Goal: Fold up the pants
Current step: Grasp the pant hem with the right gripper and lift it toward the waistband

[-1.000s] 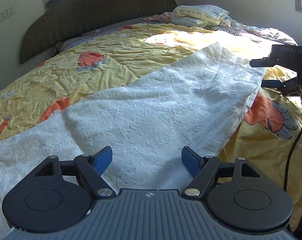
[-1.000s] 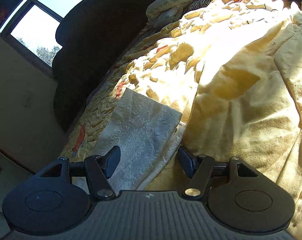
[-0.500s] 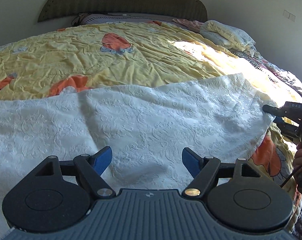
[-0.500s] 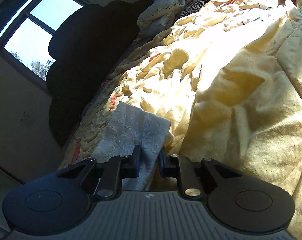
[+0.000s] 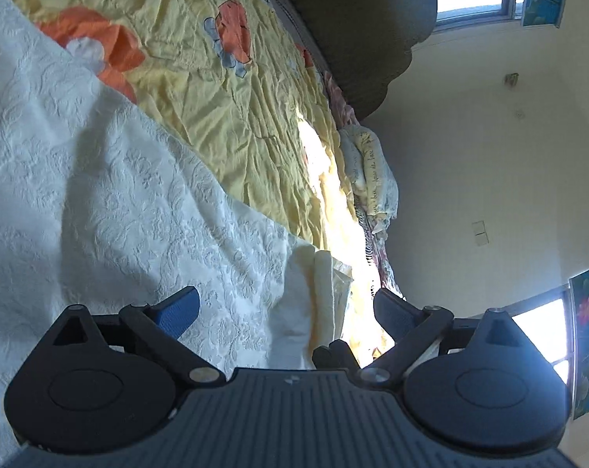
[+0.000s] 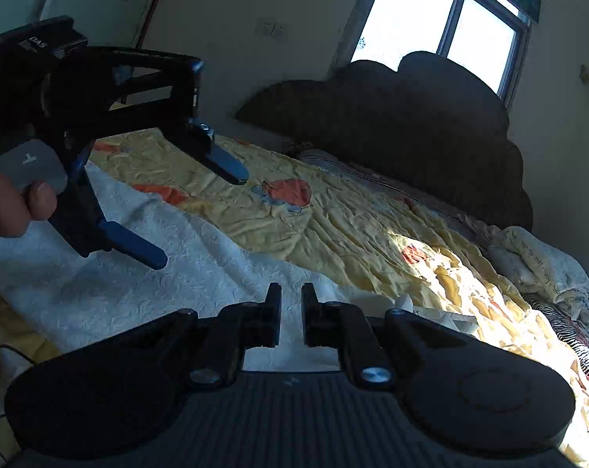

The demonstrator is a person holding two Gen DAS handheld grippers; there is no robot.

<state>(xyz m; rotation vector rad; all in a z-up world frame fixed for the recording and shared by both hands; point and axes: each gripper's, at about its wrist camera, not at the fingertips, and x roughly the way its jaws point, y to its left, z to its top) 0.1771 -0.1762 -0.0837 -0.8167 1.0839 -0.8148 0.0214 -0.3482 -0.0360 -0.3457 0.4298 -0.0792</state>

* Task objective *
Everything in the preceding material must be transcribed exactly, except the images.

* Answer *
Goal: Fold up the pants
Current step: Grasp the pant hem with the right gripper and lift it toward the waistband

[-1.000s] 
[-1.000s] 
[-0.500s] 
[-0.500s] 
[+0.000s] 
[+0.000s] 

The demonstrator is a person holding two Gen DAS handheld grippers; there is no robot.

<state>(xyz m; rotation vector rad; all in a z-up world frame fixed for the recording and shared by both hands; point and axes: each gripper's, at about its wrist camera, not at the fingertips, and x roughly the way its jaws point, y to its left, z to its top) 0.1771 -0.1762 -0.0837 -0.8167 1.0839 -0.8148 0.0214 -0.3482 -0.0360 -0.3457 0.4298 -0.0792</state>

No additional output is expected.